Table 5 shows the distance of relative abundance estimations after a certain portion of the read is randomly sequenced from nanopores. We make two key observations. First, both RawHash and UNCALLED can significantly benefit from Sequence Until by stopping sequencing after processing a smaller portion of the entire sample since their estimations using smaller portions are close to those using the entire set of reads (Table 3) in terms of their distance to the ground truth.

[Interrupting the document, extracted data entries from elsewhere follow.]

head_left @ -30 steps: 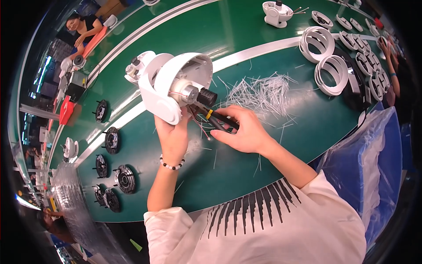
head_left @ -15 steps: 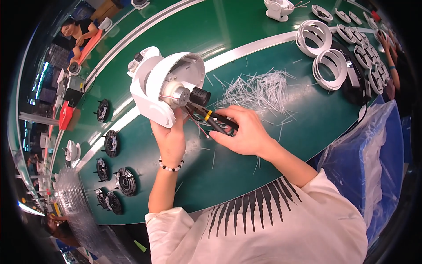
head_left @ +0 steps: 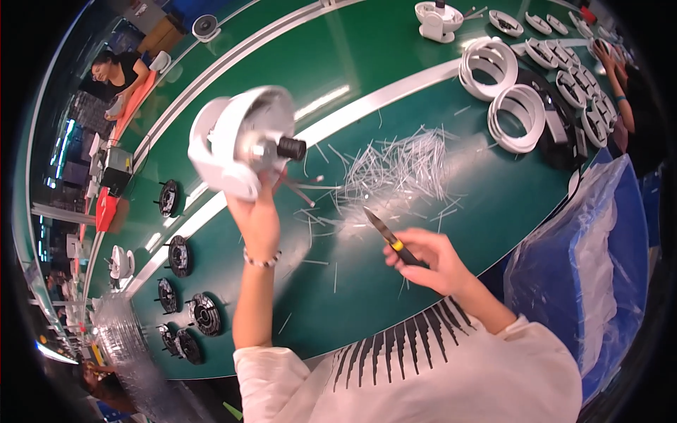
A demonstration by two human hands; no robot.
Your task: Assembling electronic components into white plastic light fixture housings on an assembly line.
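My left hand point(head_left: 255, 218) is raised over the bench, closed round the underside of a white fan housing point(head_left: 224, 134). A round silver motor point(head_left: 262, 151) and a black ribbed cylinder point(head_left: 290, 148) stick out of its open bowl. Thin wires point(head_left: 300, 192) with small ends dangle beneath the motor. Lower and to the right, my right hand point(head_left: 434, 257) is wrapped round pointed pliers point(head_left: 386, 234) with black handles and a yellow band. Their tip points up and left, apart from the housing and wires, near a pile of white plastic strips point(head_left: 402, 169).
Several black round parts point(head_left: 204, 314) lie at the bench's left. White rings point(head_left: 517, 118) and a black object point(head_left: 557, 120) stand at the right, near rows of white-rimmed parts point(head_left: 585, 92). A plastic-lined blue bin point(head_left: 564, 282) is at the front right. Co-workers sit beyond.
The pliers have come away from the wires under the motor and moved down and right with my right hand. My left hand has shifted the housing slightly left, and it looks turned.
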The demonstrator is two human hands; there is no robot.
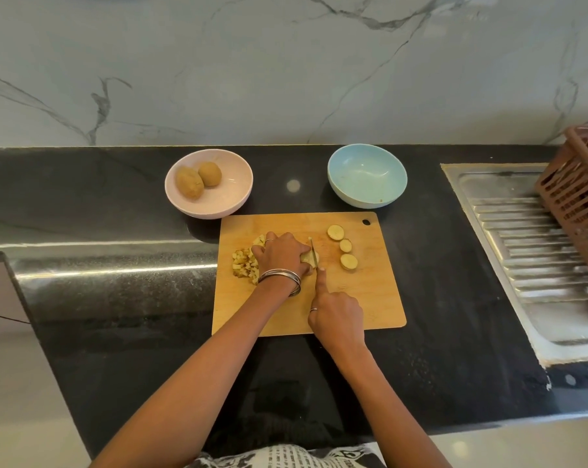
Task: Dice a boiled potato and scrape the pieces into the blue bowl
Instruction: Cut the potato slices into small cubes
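Mid-frame on the cutting board (pixel 370 298), the left hand (pixel 280 253) curls over the potato piece (pixel 307 258), pinning it so it won't roll. The right hand (pixel 336 315) is wrapped round the knife (pixel 314 256) handle w/ forefinger along the spine, prob. for steadier cuts. Diced bits (pixel 243 265) sit left, rounds (pixel 345 246) right (still to dice). The blue bowl (pixel 367 175) waits empty just above the board, upper right of centre, handy for scraping.

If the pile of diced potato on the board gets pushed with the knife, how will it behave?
The diced potato is many small loose cubes, so it would likely scatter rather than slide as one mass. Boiled pieces probably crumble or smear under pressure. Sitting near the cutting board's left edge, some may drop onto the counter.
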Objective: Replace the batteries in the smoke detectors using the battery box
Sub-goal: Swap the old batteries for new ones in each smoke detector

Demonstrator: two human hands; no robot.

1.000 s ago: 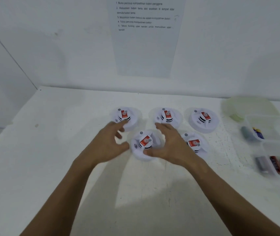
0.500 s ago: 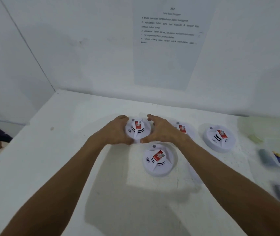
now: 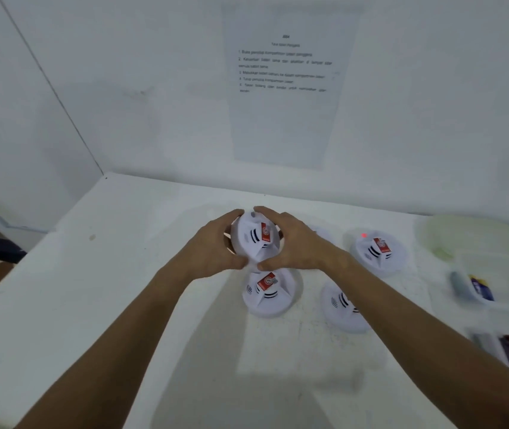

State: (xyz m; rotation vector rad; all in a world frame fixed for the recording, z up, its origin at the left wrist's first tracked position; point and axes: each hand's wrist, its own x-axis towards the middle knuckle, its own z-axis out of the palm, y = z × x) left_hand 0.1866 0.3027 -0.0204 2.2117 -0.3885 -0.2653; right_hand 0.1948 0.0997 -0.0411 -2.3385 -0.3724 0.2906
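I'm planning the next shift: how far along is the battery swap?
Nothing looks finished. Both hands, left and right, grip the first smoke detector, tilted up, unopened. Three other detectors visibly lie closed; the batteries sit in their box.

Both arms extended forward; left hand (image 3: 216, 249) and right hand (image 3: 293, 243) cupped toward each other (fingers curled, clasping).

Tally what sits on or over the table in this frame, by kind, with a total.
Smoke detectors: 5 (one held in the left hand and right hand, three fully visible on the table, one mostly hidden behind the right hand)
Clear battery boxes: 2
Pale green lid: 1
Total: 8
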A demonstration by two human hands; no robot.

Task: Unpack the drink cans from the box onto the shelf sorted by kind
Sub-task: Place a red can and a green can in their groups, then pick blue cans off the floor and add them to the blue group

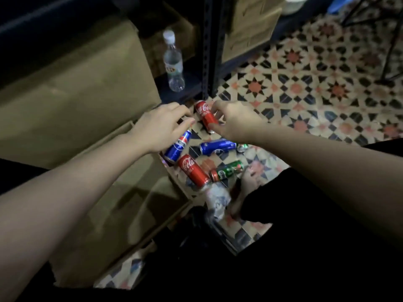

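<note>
**Supervisor:** How far along are we?

**Me:** Barely started, as I judge it. From my feed I count no cans on the dark metal shelf [187, 92]; only a clear plastic water bottle with a white cap [173, 62] stands there. The cans lie loose on the patterned tile floor [305, 83] just in front of the shelf's upright post. The brown cardboard box [122, 203] sits left of the post, and I can't see inside it, so I can't say whether more cans remain.

**Supervisor:** Which cans do you see?

**Me:** A red cola can [206, 116] nearest the post, lying tilted. Further from the post, toward me: a blue cola can [177, 147] against the box edge, a second blue can [218, 147], a second red cola can [193, 171], and a green can [229, 170]. One more greenish can end [242, 147] peeks out beside the second blue can. All still need sorting and shelving.

**Supervisor:** And the hands?

**Me:** Both arms are stretched forward toward the post. My right hand [233, 120] pinches the first red cola can, thumb at its lower end, fingers curled over its upper end. My left hand [163, 125] hovers palm down above the first blue can, fingers loosely spread and holding nothing; whether it touches that can, I can't tell.
</note>
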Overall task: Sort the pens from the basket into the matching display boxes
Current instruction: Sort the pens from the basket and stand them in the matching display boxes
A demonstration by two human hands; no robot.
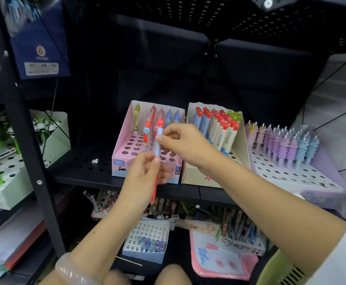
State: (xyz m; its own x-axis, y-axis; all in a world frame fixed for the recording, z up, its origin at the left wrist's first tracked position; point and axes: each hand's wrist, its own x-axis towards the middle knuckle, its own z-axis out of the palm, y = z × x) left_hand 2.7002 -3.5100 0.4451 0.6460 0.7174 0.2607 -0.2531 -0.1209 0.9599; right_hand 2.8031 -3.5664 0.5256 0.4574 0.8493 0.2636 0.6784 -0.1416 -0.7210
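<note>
1. The left hand [147, 173] is curled around the lower part of a pen [157, 159], and holds it upright in front of the shelf [81, 163]
2. The pen has a light blue top part and a red-orange bottom part
3. The right hand [182, 140] pinches the blue top of the same pen with thumb and fingertips
4. Right behind the pen stands the pink display box [124, 145], near the front edge of the shelf; it has many holes and a few pens stuck in the back rows
5. Just beside it on the right is a cream display box [196, 171] full of pens with red ball tops
6. Further right is a purple display box [303, 175] with purple and blue bumpy pens
7. A green basket [279, 270] shows at the bottom right corner
8. A box of panda pens [1, 177] sits on the next shelf at the left
</note>
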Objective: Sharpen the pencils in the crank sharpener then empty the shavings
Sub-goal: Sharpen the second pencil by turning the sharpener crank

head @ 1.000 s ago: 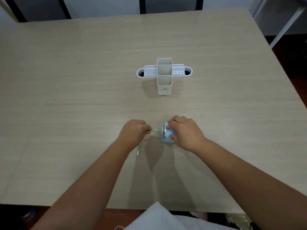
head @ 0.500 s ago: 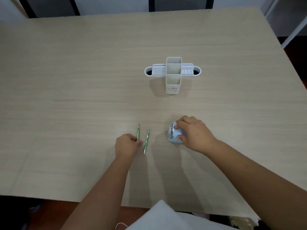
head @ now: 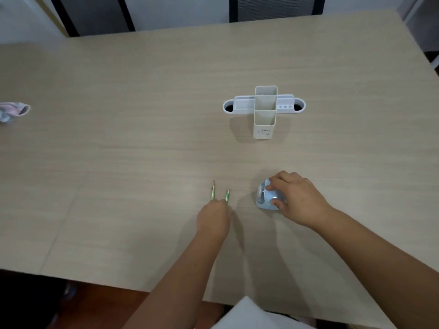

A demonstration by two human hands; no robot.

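- The right hand (head: 295,200) grasps the small pale-blue rounded plastic crank sharpener (head: 267,198), which stands on the light wood-grain table (head: 118,162).
- The left hand (head: 213,219) is curled over the near ends of two thin green pencils (head: 213,189) lying side by side left of the sharpener; whether it grips them I cannot tell.
- A white plastic desk organiser (head: 264,111) stands farther back.
- A crumpled pink-and-white cloth (head: 13,111) lies at the far left edge.

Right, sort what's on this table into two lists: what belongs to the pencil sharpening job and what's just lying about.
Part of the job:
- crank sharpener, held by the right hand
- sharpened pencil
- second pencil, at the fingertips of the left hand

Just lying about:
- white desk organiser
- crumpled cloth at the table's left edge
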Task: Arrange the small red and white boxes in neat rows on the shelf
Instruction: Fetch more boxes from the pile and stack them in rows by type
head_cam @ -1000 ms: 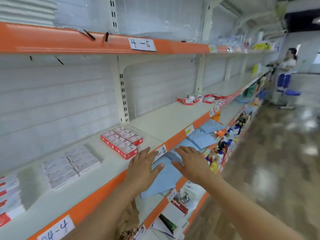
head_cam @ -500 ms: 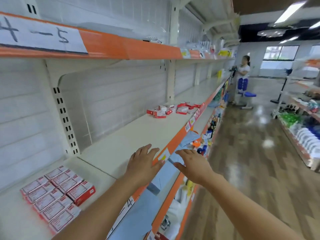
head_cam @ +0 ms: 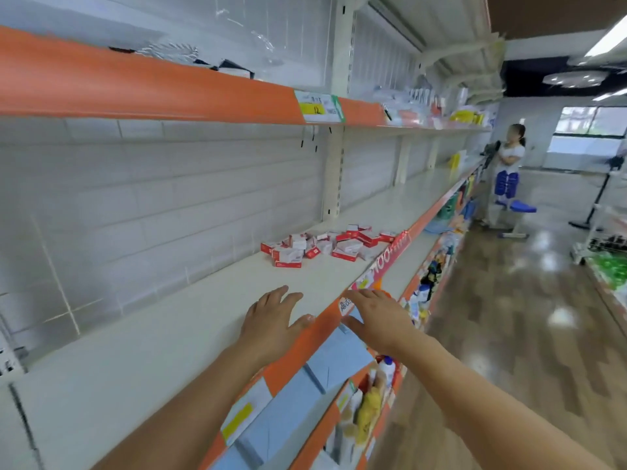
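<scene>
A loose heap of red and white boxes (head_cam: 325, 245), too jumbled to count, lies on the shelf (head_cam: 163, 351) well ahead of two hands. The left hand (head_cam: 271, 320) and right hand (head_cam: 376, 317) reach out near the shelf's orange edge (head_cam: 305, 344), fingers straight, holding nothing.

Shop: long price-tagged shelves (head_cam: 210, 337)
</scene>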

This suggests that many other tools can benefit from Sequence Until as their sensitivity to relative abundance estimations may not significantly change while providing opportunities for reducing the sequencing time and cost up to a certain threshold based on the tool.

Table 5.

Relative abundance with simulated Sequence Until.

	Estimated relative abundance ratios
Tool	SARS-CoV-2	E.coli	Yeast	Green algae	Human	Distance
Ground Truth	0.0929	0.4365	0.0698	0.1179	0.2828	N/A
UNCALLED ($25\%$)a	0.0026	0.5890	0.0613	0.1332	0.2139	0.1910
RawHash ($25\%$)	0.0271	0.4853	0.0920	0.0786	0.3170	0.0995 b
UNCALLED ($10\%$)	0.0026	0.5906	0.0611	0.1316	0.2141	0.1920
RawHash ($10\%$)	0.0273	0.4869	0.0963	0.0772	0.3124	0.1004
UNCALLED ($1\%$)	0.0026	0.5750	0.0616	0.1506	0.2103	0.1836
RawHash ($1\%$)	0.0259	0.4783	0.0987	0.0882	0.3088	0.0928
UNCALLED ($0.1\%$)	0.0040	0.4565	0.0380	0.1910	0.3105	0.1242
RawHash ($0.1\%$)	0.0212	0.5045	0.1120	0.0810	0.2814	0.1136
UNCALLED ($0.01\%$)	0.0000	0.5551	0.0000	0.0000	0.4449	0.2602
RawHash ($0.01\%$)	0.0906	0.6122	0.0000	0.0000	0.2972	0.2232

^aPercentages show the portion of the overall reads used.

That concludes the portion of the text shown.